O novo diretor executivo do Deutsche Bank, Frank Kuhnke, está a aplicar profundas reduções nos custos do banco alemão, que já valeram a alcunha de Frank, the Tank (o tanque, em português), de acordo com a agência Bloomberg. No meio dos cortes, a fruta disponível gratuitamente para os funcionários foi vista com um gasto desnecessário.

Os banqueiros de investimento da maior instituição financeira da Aleamha irão passar a viajar em classe económica e poucos são autorizados a participar de conferências. Os responsáveis ​​pelas diferentes áreas do banco não podem exceder os orçamentos pré-estabelecidos sob nenhuma circunstância, segundo fontes do banco citadas pela agência.

Kuhnke reporta diretamente a Christian Sewing, CEO do Deutsche Bank, que terá dito aos executivos que, caso não demonstrem capacidades de controlar as despesas, não são fiáveis para aumentar os lucros do banco. A maior parte do plano de ajuste virá da demissão de 7.000 profissionais, dos quais cerca de 2.000 já saíram desde o início do ano.

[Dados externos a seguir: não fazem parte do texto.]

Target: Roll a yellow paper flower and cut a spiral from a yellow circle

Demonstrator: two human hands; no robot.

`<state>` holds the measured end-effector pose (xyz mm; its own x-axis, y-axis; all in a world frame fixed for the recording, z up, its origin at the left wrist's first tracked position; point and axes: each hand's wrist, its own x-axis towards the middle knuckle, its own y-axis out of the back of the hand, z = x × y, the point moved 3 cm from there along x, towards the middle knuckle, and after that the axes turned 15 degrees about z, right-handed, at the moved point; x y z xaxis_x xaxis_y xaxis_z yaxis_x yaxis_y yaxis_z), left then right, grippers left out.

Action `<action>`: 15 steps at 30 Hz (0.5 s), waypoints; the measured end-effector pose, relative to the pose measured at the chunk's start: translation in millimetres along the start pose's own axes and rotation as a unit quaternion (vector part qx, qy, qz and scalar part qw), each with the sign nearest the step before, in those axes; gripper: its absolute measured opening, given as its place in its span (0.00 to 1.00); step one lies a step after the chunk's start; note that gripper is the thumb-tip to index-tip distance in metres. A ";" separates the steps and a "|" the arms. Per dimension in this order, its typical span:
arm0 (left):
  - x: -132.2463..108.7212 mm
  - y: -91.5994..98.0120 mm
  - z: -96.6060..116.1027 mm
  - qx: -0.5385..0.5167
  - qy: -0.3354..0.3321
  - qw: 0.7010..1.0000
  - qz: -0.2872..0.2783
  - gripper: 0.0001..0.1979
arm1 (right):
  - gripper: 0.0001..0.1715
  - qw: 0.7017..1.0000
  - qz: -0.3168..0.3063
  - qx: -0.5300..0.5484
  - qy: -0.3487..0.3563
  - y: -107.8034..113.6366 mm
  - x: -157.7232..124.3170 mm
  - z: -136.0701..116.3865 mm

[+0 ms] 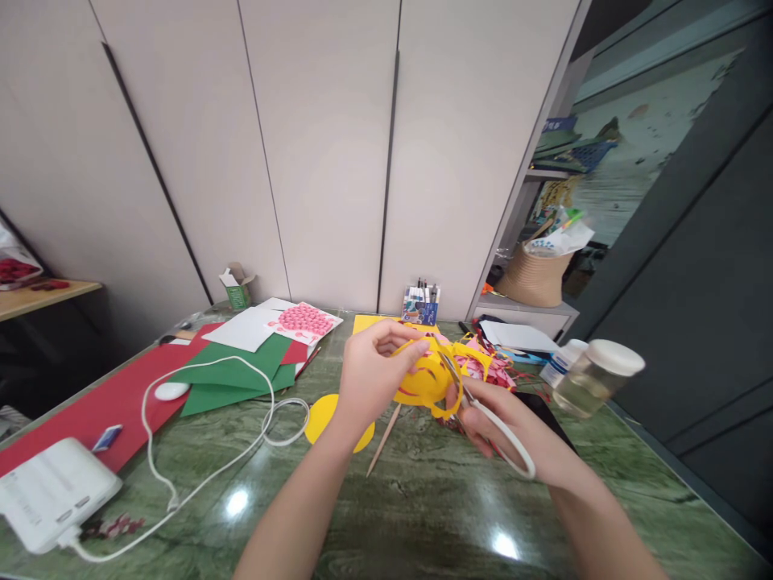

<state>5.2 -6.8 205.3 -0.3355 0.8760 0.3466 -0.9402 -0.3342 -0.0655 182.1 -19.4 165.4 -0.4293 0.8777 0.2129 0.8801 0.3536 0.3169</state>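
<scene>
My left hand (380, 366) pinches a piece of yellow paper (423, 379) with curved red marks on it, held above the table. A pair of scissors (510, 439) with white handles is in my right hand (492, 411); its blades meet the paper's right edge. Around the blades curls a narrow yellow strip. Below my left forearm lies a yellow paper disc (323, 415), partly covered by the arm. A pale wooden stick or pencil (383, 441) rests just right of it. Behind my right hand is a heap of pink and yellow paper scraps (492, 366).
Red paper (138, 411), green sheets (241, 374) and a pink-dotted card (305, 322) lie left. A white cable (205, 487) runs from a white power brick (57, 491). A pen box (421, 304) stands behind; a lidded jar (595, 383) and a bottle (563, 362) stand right.
</scene>
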 end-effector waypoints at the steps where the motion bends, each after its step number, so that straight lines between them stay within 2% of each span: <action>1: 0.0 0.2 0.2 0.004 -0.003 1.000 0.004 0.07 | 0.22 1.000 0.002 -0.003 -0.002 -0.1 0.1 0.2; 10: -0.5 -1.2 -1.3 -0.025 0.000 1.000 0.006 0.07 | 0.27 0.999 -0.027 0.036 0.027 0.0 -0.3 1.9; 15: -1.1 -2.5 -1.1 -0.032 0.003 0.999 0.016 0.07 | 0.24 0.996 -0.045 0.065 0.034 -2.9 0.6 4.3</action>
<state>7.8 -6.6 204.0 -0.3651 0.8673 0.3385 -0.9310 -0.3391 -0.1354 180.1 -18.5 160.6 -0.5170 0.8181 0.2517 0.8541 0.4733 0.2158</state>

O Deutsche Bank registou, em 2017, perdas de 497 milhões de euros o que corresponde a 63,3 por cento menos do que em 2016, devido à reforma fiscal da União Europeu. O maior banco da Alemanha sofreu perdas pelo terceiro ano consecutivo, com números negativos da ordem dos 1.350 milhões de euros em 2016 e de quase 6.800 milhões de euros em 2015.

Antes da aplicação dos impostos, em 2017, o banco conseguiu 1.289 milhões de euros em relação às perdas de 810 milhões do ano anterior.